How to Recognize & Define the Main Types of Assets in the Balance Sheet of a Corporation

A corporation's balance sheet is a snapshot of the company's financial position. Some items on a balance sheet transfer to other corporate financial statements, but others do not. Many banks and investors request a balance sheet to get a full picture of a company's net worth. In addition to assets, a balance sheet lists liabilities (amounts owed) and owners' equity. Assets are always listed in order of liquidity. Understanding the types of assets on your company's balance sheet and what the entries mean to investors or lenders puts you in a better position in negotiations and discussions of a company's situation.


  1. Current Assets

    • 1

      Identify cash balances. This is the most liquid asset and includes bank account balances and cash on hand. You can access cash funds more quickly than any other asset. Some balance sheets may also list a petty cash account. This is a reserve cash account for miscellaneous company purchases.

    • 2

      Identify accounts receivable (A/R) balances. This is the second most liquid asset and includes amounts owed to the company by customers. It is normal for a small percentage of accounts to go unpaid, but the majority of accounts receivable are paid timely.

    • 3

      Identify inventory. Inventory includes items that are available for sale or production into a good or service for purchase by customers. Inventory in the current-asset category is expected to be sold within a one-year period.

    • 4

      Identify supplies.

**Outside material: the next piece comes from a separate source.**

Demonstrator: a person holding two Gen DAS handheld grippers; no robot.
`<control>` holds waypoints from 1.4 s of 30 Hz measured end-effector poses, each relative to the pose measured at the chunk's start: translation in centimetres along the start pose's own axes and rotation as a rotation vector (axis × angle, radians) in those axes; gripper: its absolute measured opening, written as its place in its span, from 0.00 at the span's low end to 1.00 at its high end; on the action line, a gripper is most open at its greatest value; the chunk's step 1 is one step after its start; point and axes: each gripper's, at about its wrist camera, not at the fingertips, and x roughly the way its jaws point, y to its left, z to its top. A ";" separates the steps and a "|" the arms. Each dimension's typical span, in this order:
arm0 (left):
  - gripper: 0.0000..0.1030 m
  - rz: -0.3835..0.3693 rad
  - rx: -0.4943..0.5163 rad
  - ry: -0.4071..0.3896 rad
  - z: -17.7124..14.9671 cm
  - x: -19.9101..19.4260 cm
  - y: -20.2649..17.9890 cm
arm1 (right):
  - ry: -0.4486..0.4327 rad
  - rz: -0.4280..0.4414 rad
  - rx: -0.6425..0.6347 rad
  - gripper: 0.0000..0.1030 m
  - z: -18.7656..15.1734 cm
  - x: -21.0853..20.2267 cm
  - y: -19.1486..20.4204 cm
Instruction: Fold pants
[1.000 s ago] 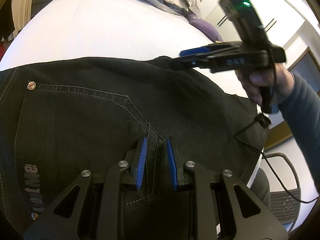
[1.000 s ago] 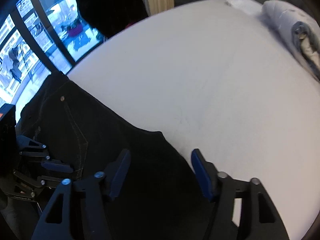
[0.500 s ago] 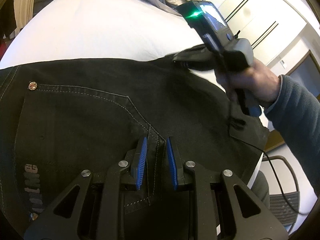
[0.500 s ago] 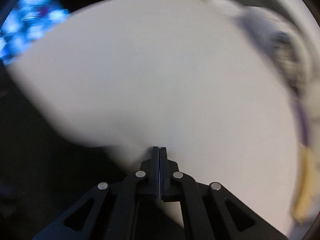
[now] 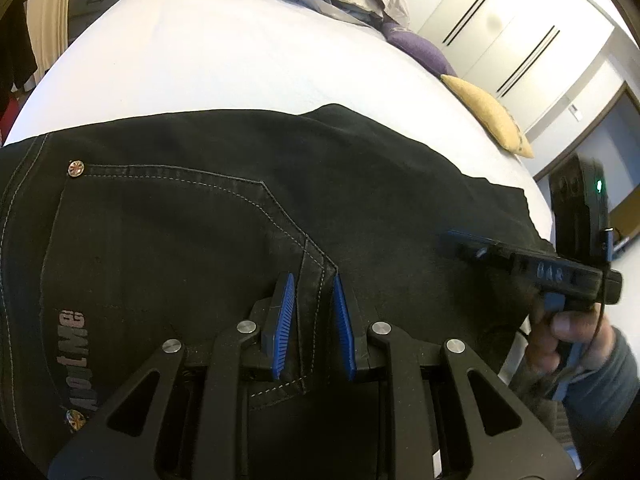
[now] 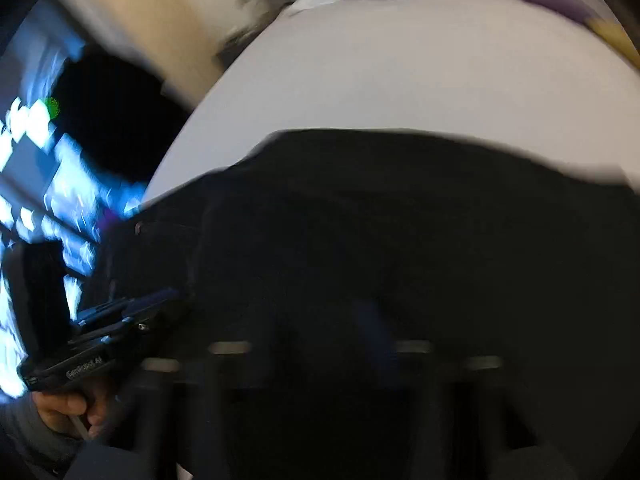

It is expected that current asset supplies are consumed within one year.

    • 5

      Identify prepaid insurance. This is insurance a company has paid for but not yet used. As the insurance is used, the asset account depletes.

    Long Term Assets

    • 6

      Identify investment balances. Investments are the most liquid long-term asset and may include bonds, stocks and other cash-value accounts. Because an investment is generally held longer than one year, it is listed as a long-term asset. However, if a corporation makes a short-term investment (held for less than a year) it may appear as a current asset.

    • 7

      Identify land assets. Land is a long-term asset because it is expected to take longer than one year to realize the value of the asset. In addition, land is not depreciated, and is often separated from other long-term assets on a balance sheet for this reason.

    • 8

      Identify other property and equipment. These long-term assets are subject to depreciation, and thus the value of the property is offset with depreciation expense. It is also common for property and equipment to be attached to liabilities for mortgages and loans.

    • 9

      Identify intangible assets. These include items such as copyrights, trademarks, customer lists and trade names. These items are the least liquid long-term assets because it is not easy to convert them to cash, although the items still hold a significant value to the company.